WHAT IS REQUIRED:
Write down, unchanged, the entries from the first line through the line holding "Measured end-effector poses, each". Include no other line.
■ ■ ■ ■
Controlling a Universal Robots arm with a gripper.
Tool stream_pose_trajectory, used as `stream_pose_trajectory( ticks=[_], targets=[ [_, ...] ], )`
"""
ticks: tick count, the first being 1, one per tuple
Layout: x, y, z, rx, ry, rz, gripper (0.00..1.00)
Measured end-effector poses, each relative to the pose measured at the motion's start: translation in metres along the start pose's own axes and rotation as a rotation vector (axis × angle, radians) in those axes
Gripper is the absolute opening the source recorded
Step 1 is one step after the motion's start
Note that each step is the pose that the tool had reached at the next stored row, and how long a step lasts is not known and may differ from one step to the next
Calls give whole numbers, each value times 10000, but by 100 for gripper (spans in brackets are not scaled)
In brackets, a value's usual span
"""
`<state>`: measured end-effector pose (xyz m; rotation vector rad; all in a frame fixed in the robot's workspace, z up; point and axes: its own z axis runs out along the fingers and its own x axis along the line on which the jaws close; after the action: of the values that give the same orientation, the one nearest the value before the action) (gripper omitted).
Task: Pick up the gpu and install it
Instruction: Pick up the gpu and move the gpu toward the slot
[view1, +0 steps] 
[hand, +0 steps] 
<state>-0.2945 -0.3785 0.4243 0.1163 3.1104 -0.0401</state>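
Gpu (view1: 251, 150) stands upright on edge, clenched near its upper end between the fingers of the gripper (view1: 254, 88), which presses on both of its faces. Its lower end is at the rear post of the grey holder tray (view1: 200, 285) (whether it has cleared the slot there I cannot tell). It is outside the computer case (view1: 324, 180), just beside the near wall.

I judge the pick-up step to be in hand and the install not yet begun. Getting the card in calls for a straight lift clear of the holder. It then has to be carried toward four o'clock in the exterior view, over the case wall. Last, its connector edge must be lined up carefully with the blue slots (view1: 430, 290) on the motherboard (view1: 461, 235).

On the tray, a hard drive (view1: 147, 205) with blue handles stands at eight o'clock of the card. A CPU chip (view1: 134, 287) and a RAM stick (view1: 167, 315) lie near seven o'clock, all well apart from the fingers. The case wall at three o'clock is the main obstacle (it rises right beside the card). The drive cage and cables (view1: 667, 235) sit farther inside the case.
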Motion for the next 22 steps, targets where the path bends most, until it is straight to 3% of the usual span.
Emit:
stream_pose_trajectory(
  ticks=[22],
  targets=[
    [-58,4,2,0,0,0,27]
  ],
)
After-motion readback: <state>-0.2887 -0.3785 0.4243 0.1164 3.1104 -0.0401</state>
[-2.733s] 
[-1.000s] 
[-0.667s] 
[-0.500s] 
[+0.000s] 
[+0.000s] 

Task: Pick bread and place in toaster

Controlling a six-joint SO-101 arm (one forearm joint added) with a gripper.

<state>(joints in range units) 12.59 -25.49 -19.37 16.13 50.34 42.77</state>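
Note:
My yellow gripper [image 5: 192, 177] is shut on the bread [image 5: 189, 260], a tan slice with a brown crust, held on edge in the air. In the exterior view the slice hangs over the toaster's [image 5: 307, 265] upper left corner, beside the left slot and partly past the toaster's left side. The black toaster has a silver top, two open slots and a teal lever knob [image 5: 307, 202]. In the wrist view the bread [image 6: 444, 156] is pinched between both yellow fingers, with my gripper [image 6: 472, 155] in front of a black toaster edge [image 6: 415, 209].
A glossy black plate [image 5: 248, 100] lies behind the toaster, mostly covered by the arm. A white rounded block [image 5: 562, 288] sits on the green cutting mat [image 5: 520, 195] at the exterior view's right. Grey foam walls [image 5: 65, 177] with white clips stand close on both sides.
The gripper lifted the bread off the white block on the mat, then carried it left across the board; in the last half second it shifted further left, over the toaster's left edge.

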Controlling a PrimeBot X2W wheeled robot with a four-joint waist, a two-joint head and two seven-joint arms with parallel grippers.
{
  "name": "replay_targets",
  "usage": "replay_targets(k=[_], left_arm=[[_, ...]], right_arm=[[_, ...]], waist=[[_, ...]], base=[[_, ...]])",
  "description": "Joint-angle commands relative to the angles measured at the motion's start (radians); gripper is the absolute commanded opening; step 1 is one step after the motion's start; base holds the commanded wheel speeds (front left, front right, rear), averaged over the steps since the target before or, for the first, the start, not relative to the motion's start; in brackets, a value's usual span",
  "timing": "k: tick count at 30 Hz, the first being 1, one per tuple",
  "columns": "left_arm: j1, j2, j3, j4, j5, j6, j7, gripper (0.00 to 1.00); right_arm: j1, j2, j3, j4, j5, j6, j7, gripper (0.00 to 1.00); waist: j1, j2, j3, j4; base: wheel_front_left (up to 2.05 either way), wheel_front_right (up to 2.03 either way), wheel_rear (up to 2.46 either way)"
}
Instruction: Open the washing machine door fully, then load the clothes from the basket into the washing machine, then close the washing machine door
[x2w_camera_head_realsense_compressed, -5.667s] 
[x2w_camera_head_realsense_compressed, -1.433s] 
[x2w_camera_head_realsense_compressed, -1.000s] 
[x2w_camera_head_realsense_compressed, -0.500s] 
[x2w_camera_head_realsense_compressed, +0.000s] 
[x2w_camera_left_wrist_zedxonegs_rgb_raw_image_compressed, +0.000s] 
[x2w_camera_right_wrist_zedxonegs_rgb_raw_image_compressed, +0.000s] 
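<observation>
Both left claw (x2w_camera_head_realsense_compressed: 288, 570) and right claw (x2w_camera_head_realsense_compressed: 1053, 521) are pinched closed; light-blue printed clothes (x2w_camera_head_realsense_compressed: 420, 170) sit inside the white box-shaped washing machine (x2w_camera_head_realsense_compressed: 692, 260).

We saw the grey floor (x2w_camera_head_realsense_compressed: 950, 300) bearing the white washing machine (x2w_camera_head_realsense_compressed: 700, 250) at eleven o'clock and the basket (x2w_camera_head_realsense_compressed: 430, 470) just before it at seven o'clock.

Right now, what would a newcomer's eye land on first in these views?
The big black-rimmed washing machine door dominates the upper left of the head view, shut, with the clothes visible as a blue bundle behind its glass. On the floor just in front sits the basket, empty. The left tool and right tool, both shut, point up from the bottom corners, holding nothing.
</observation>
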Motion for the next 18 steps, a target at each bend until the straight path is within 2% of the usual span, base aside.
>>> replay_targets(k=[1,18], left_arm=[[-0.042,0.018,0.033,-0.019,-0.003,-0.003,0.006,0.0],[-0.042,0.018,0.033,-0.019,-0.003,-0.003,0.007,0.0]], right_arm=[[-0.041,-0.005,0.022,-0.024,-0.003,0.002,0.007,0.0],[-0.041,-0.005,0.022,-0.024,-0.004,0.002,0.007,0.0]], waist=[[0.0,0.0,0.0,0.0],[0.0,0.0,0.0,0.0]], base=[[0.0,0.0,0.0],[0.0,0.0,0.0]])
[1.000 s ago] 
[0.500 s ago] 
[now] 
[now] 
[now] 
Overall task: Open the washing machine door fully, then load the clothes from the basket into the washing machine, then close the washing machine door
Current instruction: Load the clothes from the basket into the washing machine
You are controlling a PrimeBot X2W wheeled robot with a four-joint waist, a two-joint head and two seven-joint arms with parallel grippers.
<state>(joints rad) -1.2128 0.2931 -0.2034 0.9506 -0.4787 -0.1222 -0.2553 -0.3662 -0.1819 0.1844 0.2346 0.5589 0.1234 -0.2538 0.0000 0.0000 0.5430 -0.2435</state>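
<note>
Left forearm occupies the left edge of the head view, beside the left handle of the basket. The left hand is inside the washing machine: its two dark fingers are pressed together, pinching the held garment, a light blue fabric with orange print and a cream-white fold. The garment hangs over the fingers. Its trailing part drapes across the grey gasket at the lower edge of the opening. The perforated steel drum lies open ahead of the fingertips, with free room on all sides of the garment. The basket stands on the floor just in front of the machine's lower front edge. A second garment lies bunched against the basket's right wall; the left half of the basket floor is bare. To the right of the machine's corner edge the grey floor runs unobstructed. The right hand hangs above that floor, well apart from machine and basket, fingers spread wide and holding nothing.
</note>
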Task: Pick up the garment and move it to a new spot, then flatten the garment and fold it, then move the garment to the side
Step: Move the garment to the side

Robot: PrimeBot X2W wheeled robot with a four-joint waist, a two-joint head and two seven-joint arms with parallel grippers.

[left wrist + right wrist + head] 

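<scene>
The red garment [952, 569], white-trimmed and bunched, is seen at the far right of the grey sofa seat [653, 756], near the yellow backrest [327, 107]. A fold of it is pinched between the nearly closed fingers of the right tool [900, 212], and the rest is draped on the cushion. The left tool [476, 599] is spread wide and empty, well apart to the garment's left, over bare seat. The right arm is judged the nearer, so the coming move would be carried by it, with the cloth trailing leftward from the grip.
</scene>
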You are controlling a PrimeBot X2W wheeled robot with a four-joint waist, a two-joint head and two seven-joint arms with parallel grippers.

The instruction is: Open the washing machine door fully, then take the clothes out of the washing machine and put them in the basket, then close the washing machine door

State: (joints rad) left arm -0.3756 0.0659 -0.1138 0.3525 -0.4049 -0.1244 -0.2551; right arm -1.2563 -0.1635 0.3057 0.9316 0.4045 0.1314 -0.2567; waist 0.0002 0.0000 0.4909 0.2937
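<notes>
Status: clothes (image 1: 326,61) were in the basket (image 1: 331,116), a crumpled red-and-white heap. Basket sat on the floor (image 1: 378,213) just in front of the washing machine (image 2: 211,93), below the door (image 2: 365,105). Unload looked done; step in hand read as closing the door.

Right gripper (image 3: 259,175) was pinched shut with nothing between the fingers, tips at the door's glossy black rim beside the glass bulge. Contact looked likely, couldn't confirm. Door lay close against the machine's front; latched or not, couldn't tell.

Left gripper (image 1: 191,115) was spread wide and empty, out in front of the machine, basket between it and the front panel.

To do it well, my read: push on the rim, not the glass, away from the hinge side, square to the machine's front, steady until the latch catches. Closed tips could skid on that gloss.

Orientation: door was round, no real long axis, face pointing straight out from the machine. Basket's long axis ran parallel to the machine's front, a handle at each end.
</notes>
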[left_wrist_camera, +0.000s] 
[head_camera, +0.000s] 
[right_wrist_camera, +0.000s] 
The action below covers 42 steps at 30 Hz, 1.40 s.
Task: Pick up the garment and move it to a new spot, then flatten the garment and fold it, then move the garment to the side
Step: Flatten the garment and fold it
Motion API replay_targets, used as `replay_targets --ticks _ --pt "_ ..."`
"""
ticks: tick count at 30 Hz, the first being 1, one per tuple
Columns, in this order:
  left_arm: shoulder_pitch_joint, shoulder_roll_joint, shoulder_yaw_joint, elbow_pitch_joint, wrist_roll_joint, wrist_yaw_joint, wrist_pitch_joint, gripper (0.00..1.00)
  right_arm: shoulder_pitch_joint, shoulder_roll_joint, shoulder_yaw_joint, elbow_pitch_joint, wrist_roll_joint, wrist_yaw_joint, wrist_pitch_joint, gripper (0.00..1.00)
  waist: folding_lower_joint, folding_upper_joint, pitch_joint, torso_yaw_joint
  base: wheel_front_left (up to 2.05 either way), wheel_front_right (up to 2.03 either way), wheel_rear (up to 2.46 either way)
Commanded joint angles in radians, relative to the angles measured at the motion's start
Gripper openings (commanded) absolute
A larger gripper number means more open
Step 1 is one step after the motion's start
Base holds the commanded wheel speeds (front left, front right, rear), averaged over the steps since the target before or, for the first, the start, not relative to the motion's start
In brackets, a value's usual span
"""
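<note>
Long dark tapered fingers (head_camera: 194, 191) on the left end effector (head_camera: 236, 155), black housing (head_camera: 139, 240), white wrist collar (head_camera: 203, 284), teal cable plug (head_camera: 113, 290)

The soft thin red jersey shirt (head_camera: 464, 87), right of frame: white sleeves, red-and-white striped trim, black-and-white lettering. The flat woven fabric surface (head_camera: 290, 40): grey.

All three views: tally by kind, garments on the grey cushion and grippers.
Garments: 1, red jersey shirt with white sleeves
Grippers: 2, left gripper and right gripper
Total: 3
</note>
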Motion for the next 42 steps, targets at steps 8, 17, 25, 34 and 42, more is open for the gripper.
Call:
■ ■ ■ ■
ANSWER SPACE:
Controlling a Universal Robots arm with a gripper.
Tool stream_pose_trajectory, used as `stream_pose_trajectory( ticks=[_], targets=[ [_, ...] ], )`
"""
ticks: tick count, the first being 1, one per tuple
Layout: x, y, z, rx, ry, rz, gripper (0.00..1.00)
Measured end-effector poses, each relative to the pose measured at the motion's start: translation in metres along the start pose's own axes and rotation as a rotation vector (axis × angle, radians) in those axes

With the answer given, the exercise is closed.